# Liquid carbon bath



## zanguli-ya-zamba (2 Jul 2013)

Hi members,

Yesterday I have put down my 70 G tank because I am living the country for 3 weeks. 
But I keep my 20 G tank running, I wanted to introduce some plants from the 70 to the 20 G but they have a bit of hair algae on it. Not much but I would like to "kill" them before they go in the 20 G set up that is algae free. 
I have very nice staurogyne R. and some crypt. 
So as my title says, I would like to put them in a LC bath to "kill" the hair algae on it, but I don't know how to proceed with quantity and sitting time ? 
I have already cut the leaves attacked etc,..

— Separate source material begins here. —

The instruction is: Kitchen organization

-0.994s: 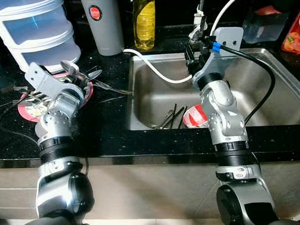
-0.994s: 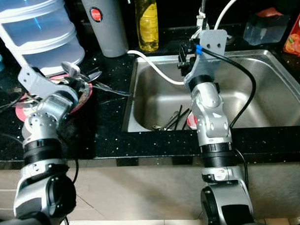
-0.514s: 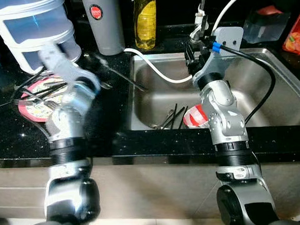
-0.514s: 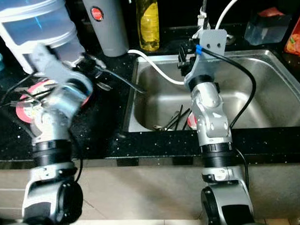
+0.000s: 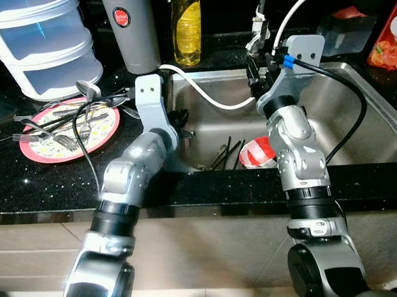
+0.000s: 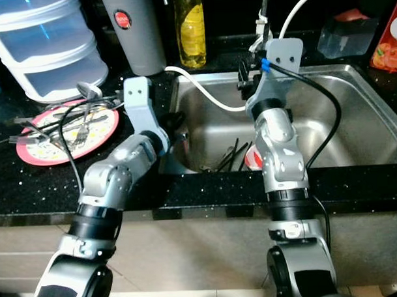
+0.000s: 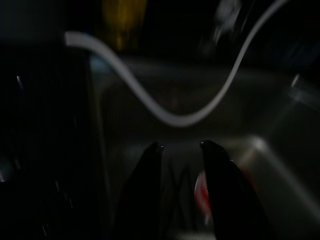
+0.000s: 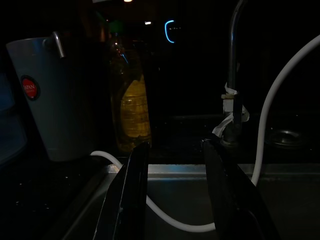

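A grey insulated jug (image 5: pixel 130 32) bearing a round red badge and a bottle of yellow liquid (image 5: pixel 186 28) are standing side by side on the black speckled countertop (image 5: pixel 69 176) behind the left corner of the steel sink (image 5: pixel 373 110), while a white hose (image 5: pixel 203 96) is drooping from beside the jug over the sink's rim into the basin. A stack of translucent plastic drawers (image 5: pixel 41 43) is sitting at the counter's far left, and a clear lidded container (image 5: pixel 348 32) is resting beside a red-printed packet (image 5: pixel 385 47) at the far right. The tap (image 5: pixel 259 26) is rising behind the sink's back edge.
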Controlling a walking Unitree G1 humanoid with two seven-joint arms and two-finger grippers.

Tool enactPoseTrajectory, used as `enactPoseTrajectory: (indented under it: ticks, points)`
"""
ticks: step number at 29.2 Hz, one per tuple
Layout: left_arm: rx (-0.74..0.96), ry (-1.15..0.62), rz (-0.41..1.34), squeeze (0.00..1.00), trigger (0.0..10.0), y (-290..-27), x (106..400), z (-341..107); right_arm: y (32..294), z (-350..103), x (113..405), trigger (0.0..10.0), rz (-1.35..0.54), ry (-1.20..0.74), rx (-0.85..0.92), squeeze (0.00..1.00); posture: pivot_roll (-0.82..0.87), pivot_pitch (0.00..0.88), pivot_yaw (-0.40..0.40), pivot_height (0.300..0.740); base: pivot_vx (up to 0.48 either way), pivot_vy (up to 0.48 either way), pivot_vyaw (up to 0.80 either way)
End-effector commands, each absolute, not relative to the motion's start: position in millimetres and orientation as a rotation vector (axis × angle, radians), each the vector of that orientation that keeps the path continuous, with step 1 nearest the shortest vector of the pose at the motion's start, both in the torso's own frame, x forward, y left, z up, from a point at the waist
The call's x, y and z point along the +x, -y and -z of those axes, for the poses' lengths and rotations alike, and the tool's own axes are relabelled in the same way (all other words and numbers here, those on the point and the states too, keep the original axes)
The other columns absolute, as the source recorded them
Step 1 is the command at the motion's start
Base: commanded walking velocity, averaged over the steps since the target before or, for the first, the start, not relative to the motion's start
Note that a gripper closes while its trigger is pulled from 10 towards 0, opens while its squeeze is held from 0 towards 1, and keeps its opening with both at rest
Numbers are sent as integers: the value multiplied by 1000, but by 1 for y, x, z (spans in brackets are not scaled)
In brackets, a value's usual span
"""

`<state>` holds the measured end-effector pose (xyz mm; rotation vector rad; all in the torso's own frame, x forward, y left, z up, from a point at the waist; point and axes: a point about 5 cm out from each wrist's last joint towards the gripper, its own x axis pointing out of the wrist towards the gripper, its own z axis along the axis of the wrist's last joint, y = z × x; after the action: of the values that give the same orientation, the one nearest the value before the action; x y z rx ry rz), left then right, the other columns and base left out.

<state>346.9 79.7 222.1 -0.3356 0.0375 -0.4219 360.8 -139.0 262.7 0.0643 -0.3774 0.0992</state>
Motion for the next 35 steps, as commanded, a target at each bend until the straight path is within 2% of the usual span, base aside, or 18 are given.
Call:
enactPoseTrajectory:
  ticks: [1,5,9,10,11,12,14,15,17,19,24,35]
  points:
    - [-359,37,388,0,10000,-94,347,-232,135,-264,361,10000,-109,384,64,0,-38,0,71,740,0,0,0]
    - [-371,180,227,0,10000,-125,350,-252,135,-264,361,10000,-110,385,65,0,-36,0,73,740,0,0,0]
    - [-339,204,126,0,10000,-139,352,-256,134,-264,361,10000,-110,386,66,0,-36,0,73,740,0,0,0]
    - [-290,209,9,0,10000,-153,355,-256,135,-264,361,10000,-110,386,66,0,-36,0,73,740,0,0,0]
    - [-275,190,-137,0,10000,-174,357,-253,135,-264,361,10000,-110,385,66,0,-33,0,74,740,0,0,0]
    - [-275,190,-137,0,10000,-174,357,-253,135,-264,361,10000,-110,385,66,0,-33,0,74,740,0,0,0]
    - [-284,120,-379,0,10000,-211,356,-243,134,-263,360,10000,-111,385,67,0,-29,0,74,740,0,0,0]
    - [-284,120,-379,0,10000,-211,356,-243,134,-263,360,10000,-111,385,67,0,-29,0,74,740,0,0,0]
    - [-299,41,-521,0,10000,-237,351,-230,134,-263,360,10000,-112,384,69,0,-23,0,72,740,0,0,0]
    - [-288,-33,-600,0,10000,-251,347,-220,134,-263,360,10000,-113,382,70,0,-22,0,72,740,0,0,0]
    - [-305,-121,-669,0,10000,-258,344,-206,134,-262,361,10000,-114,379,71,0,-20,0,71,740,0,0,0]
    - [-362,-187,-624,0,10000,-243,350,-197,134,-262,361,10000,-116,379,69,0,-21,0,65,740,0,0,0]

Thanks for your help guys 

Cheers


----------



## tim (2 Jul 2013)

Hi zanguli, I've used 5ml in 10 litres of water for a carbon bath and left plants in for 30 mins- an hour then straight into dechlorinated water may need to repeat a couple of times, also be aware liquid carbon can adversely affect some plants.


----------



## zanguli-ya-zamba (3 Jul 2013)

Hi Tim 
Thanks for your answer ! 
I have done it yesterday hope that it will do well. 
Thank again


----------



## Bryson375 (16 Aug 2013)

So how did it go?


----------



## zanguli-ya-zamba (16 Aug 2013)

Hi
I did an other method more concentrate one. I have only left the plant for 5 min in it and it did work well.
few days after no more algae !!!

cheers


----------



## ale36 (16 Aug 2013)

could this be used to kill hair algae on moss? i had to rip a mesh of moss from one of my tanks as i had hair algae grow all over it, i separated the algae and the moss as much as i could and put the moss in a tub with water by the window sill to "grow More" but its all full of algae again


----------



## zanguli-ya-zamba (16 Aug 2013)

ale36 said:


> could this be used to kill hair algae on moss? i had to rip a mesh of moss from one of my tanks as i had hair algae grow all over it, i separated the algae and the moss as much as i could and put the moss in a tub with water by the window sill to "grow More" but its all full of algae again


 
Hi
I think that could work with moss, but it will be better to follow tim's recipe because it is less concentrate and will maybe be less harmfull for the moss.
Before doing this please try to ask to an expert if this can be done with moss.

regards


----------



## tomh (16 Aug 2013)

I read about this somewhere and so copied what i read by putting some grasses in neat liquid carbon for 5 mins, 24 hours later no algae and also no grasses..... lol, I now just use a syringe straight onto the hair grass in the running tank once a day, normally gets rid of the algae after a couple of treatments


----------



## Andy D (16 Aug 2013)

ale36 said:


> could this be used to kill hair algae on moss? i had to rip a mesh of moss from one of my tanks as i had hair algae grow all over it, i separated the algae and the moss as much as i could and put the moss in a tub with water by the window sill to "grow More" but its all full of algae again



I would advise against it. I mixed a solution as per this site - James' Planted Tank - Algae Guide and used it to spray on some hair algae on my wood and rocks. Unfortunately it also killed off the majority of the moss I had inadvertently sprayed.


----------